On a ensuite eu, lors des entretiens annuels, la remarque: « il paraît que vous parlez trop en français entre vous à la pause déj’ et que les autres se sentent exclus ». Nous sommes 3 et nous excluons 75 personnes, intéressant.
Je pense que les gens ont un peu « peur » quand ils entendent une langue étrangère, car ils croient qu’on s’en sert pour les critiquer sans être compris. Alors que non, je me sers du français pour parler normalement, tout comme de l’allemand. Et je trouve aberrant de me forcer à parler allemand avec des Français.
Nous sommes depuis un peu tiraillés entre ces dénonciations « anonymes » et les remarques très positives en mode « j’adooore vous entendre parler français, ça met du soleil dans ma journée!! » J’ai fini par faire comme toi : laisser parler.
J’ai eu le même genre de réflexions en entretien-bilan.
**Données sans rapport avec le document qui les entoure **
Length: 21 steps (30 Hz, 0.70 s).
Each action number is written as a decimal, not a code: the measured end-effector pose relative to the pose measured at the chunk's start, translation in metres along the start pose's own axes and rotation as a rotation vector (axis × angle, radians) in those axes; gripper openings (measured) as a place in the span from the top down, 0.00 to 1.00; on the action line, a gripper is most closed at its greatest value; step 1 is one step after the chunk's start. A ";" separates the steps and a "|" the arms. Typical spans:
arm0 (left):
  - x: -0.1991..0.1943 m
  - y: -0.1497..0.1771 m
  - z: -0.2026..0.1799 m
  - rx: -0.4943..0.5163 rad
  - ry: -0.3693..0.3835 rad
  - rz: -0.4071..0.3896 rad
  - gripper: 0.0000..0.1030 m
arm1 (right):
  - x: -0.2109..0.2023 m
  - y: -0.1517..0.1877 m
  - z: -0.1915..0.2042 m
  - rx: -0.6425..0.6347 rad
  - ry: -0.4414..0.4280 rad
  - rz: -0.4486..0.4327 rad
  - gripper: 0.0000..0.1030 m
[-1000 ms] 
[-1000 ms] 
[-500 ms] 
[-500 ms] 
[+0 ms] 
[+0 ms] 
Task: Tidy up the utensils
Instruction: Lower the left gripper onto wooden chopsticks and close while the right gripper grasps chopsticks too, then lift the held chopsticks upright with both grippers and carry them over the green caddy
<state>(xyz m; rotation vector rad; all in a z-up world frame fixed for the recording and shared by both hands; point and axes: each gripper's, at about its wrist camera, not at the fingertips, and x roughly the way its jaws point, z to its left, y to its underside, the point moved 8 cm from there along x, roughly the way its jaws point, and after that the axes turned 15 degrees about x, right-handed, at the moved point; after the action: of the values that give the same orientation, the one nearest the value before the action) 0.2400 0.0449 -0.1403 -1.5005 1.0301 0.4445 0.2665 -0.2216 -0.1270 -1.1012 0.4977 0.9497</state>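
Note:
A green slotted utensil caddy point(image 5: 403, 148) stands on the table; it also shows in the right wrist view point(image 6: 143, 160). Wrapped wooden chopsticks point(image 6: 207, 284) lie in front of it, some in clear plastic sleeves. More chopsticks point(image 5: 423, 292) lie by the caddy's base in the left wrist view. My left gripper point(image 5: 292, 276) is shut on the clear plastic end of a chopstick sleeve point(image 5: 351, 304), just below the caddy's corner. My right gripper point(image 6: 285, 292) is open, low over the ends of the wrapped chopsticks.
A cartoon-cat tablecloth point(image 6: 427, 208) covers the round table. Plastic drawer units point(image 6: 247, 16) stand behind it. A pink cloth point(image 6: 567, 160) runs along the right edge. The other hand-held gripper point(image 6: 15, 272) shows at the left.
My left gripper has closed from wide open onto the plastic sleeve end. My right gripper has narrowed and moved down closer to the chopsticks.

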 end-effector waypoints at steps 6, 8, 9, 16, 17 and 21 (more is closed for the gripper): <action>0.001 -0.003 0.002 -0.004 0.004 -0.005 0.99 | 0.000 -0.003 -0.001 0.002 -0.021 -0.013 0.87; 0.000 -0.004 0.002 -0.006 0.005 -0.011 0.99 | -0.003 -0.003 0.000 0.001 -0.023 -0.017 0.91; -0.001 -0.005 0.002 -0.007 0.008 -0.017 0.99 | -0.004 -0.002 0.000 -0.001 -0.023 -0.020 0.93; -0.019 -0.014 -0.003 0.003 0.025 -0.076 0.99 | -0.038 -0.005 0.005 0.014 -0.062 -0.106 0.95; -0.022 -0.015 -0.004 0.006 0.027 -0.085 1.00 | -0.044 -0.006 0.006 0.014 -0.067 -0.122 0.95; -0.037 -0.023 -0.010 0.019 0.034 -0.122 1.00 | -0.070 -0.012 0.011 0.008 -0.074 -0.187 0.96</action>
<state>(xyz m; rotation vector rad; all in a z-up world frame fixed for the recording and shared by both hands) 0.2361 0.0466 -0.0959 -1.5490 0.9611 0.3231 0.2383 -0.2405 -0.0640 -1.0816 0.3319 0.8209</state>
Les collègues ne parlant pas français se sentent exclus quand je parle à mes collègues francophones, voire se sentent envahis par le français. Bref, je suis la seule Française, il y cinq collègues avec qui je parle français mais la soixantaine de collègues restant se sentent mal à l’aise et exclus… Nous avons eu pendant six mois une stagiaire française (il y a quelques années) et des collègues étaient venus nous conseiller de nous parler en allemand pour nous intégrer. Des fois, j’ai envie de tous les envoyer bosser un an en France pour qu’ils comprennent un peu plus et qu’ils arrêtent de me reprocher d’être trop française et ne pas vouloir m’intégrer.
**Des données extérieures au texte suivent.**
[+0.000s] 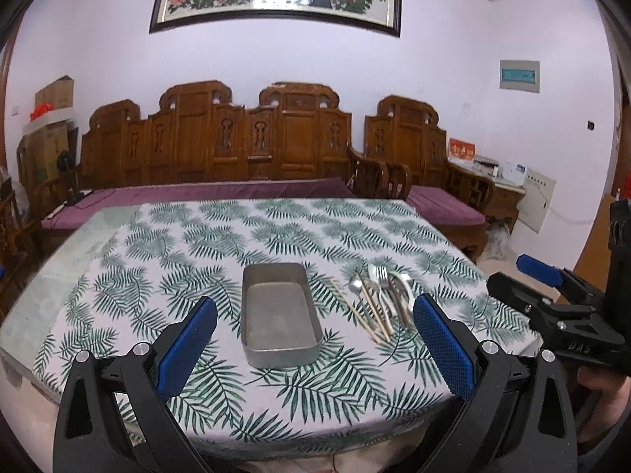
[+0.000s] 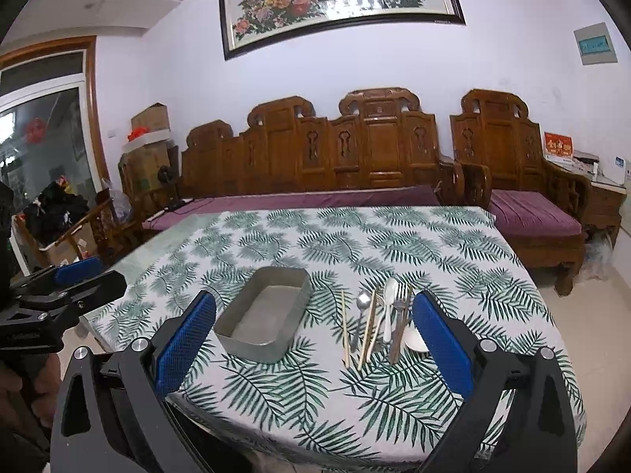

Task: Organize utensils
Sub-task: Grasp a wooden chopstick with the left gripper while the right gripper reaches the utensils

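The surface [image 1: 118,232] was covered by a white cloth printed with green fern leaves [image 1: 276,236], though a bare grey strip showed along its left edge. On the cloth stood an empty rectangular metal tray [image 1: 278,311], long side running away from the cameras. Just to its right lay a loose cluster of utensils [image 1: 378,299]: wooden chopsticks [image 2: 346,327], a metal spoon [image 2: 362,303], a fork [image 2: 400,307] and white spoons [image 2: 389,307], some overlapping, handles mostly toward the near edge.
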### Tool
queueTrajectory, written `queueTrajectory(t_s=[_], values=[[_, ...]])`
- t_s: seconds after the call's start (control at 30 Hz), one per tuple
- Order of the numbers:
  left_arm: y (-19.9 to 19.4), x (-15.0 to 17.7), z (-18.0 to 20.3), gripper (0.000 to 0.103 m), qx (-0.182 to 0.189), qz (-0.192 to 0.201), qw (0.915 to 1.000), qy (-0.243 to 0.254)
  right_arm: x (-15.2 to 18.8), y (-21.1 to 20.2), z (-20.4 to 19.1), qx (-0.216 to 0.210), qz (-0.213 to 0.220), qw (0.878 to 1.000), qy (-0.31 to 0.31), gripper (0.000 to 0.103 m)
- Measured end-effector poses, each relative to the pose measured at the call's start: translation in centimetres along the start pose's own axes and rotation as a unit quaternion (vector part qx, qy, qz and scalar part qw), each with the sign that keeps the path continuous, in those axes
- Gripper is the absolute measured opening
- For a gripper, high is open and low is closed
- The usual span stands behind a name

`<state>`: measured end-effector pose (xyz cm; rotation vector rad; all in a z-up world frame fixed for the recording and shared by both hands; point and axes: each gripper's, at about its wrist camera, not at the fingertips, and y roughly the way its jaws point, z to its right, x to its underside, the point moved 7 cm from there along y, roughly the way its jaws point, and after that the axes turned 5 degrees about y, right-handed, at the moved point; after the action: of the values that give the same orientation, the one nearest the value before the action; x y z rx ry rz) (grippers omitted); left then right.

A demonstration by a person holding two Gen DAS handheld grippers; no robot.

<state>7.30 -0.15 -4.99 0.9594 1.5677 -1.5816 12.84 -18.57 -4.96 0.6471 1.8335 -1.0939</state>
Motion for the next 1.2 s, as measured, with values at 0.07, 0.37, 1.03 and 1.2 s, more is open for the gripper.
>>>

Je parle couramment allemand, je connais très bien l’histoire, la géographie et l’art allemands (probablement mieux que beaucoup d’Allemands), mon mari est allemand et on me reproche de ne pas vouloir m’intégrer ?
Je suis d’accord avec toi, il y a une part de paranoïa que j’ai aussi connu avec des mamans allemandes qui me reprochaient de parler à mes enfants en français et qu’elles ne comprennaient pas ce que je disais. Comme si j’allais dire « regarde la maman-là comme elle est moche et bête ! » à mon bébé !
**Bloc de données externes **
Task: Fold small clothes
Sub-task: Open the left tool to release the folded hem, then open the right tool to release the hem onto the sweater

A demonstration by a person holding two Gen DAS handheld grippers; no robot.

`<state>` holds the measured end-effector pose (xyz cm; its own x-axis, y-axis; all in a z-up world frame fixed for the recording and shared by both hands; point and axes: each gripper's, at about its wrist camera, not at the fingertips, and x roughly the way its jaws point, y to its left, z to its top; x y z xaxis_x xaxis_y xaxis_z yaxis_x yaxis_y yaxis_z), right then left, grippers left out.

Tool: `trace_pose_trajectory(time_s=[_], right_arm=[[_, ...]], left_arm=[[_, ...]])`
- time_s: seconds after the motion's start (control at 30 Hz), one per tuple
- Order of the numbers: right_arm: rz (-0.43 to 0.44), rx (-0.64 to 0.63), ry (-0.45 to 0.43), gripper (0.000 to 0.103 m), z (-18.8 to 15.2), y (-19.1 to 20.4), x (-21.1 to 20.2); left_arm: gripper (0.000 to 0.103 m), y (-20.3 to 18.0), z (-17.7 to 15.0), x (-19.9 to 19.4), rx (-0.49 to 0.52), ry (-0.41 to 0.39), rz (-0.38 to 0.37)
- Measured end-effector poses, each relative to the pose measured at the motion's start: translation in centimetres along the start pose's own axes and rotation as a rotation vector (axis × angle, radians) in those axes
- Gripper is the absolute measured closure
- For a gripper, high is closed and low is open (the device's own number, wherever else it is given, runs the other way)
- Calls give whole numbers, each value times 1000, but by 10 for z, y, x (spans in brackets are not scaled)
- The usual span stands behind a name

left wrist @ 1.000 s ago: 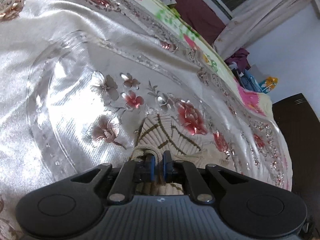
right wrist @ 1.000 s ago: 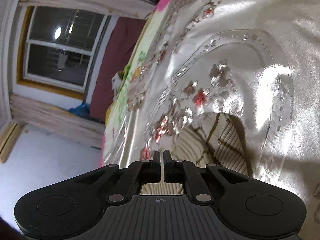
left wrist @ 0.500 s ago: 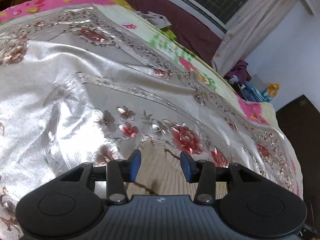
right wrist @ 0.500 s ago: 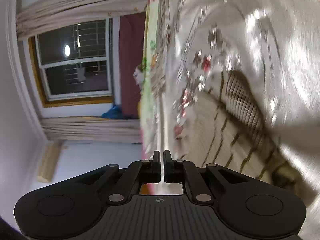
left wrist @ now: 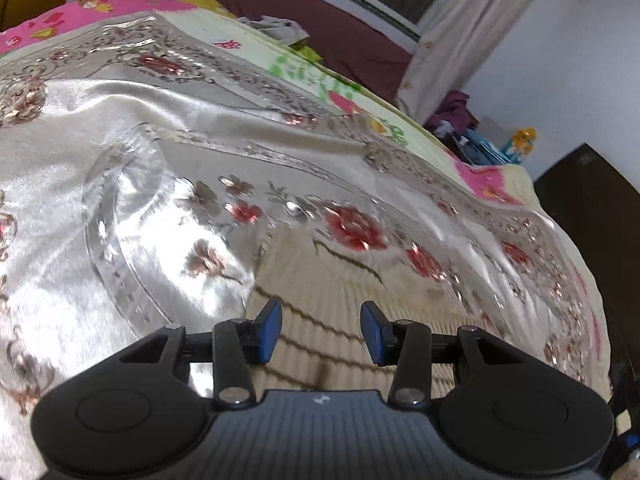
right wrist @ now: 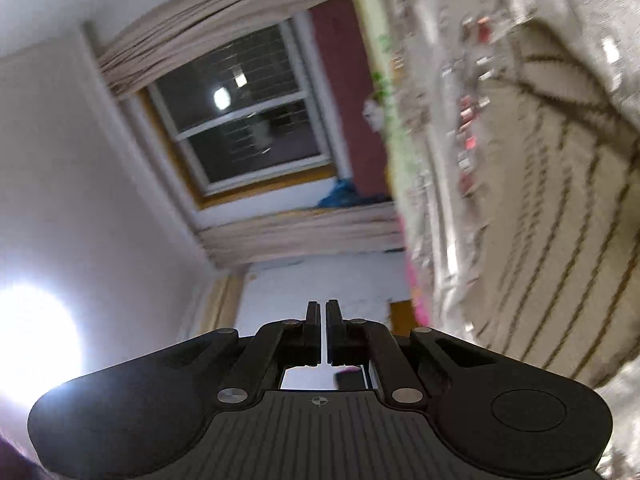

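Note:
A small beige ribbed garment with thin dark stripes (left wrist: 328, 296) lies flat on the shiny silver bedspread (left wrist: 120, 128). My left gripper (left wrist: 321, 334) is open and empty, hovering just above the garment's near part. My right gripper (right wrist: 323, 334) is shut with nothing visible between its fingers; it is tilted away and points toward the window. The garment shows blurred in the right wrist view (right wrist: 552, 216) at the right edge.
The bedspread has red and silver flowers (left wrist: 356, 226). A pink and yellow sheet (left wrist: 304, 68) lies beyond it. A window with curtains (right wrist: 248, 120) and a pile of clothes (left wrist: 456, 108) are at the far side. A dark cabinet (left wrist: 592, 208) stands at the right.
My left gripper let go of the garment, opened and lifted back. My right gripper stayed shut and swung away from the bed toward the window and wall.

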<state>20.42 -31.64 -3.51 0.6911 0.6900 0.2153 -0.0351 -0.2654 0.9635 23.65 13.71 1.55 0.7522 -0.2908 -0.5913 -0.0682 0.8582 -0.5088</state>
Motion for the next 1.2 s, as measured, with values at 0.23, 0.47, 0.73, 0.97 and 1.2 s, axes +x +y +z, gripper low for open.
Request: trace_pose_trajectory(time_s=[0.23,0.47,0.73,0.97,1.2], right_arm=[[149,-68,129,97,-22,15,17],[40,-191,137,97,-34,27,16],[-280,-434,67,96,-31,52,1],[-577,-795,58,96,-60,72,0],[-676,-912,57,96,-79,67,5]], left_arm=[[56,-17,-25,-23,143,-58,41],[57,-33,-45,-52,278,-176,71],[57,-39,-52,-54,364,-210,128],[51,-63,-71,-60,509,-313,200],[23,-75,-75,-63,539,-335,202]])
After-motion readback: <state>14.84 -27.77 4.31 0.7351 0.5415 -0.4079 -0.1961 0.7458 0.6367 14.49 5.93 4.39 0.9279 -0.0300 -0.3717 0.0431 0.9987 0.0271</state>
Merci de ce retour d’expérience, navrée d’apprendre que cela se passe ainsi à ton travail, ca ne doit pas donner envie de s’y rendre certains jours :/
Je ne comprends pas la réaction de tes collègues, car je ne vois pas ou est le mal. Quand j’étais service, le chef et un autre serveur étaient aussi français, on parlait en français devant le staff japonais. Eux osent parler d’intégration, alors tu parles leur langue, mais eux cote acceuil et confiance, c’est à revoir! Je trouve egalement cela ridicule de devoir parler dans une autre langue à ses compatriotes si vous êtes entre vous.
Les gens sont paranoïaques, ils ont peur qu’on parle en mal d’eux si on parle une langue qu’ils ne comprennent pas. J’ai même eu la réflexion par rapport à mes enfants. Franchement, toute ma famille est en France, nous habitons en Allemagne et si je ne parle en français à mes enfants que quand il n’y a personne autour de nous, ils ne risquent pas d’être bilingues. On m’a même demandé pourquoi je ne parlais pas allemand à mes enfants et quand je leur ai demandé s’ils trouvaient ça normal et spontané de parler dans une langue étrangère à ses propres enfants, ils étaient énervés. Bref, c’est une petite minorité qui a un esprit aussi fermé mais cela suffit pour créer un malaise durable.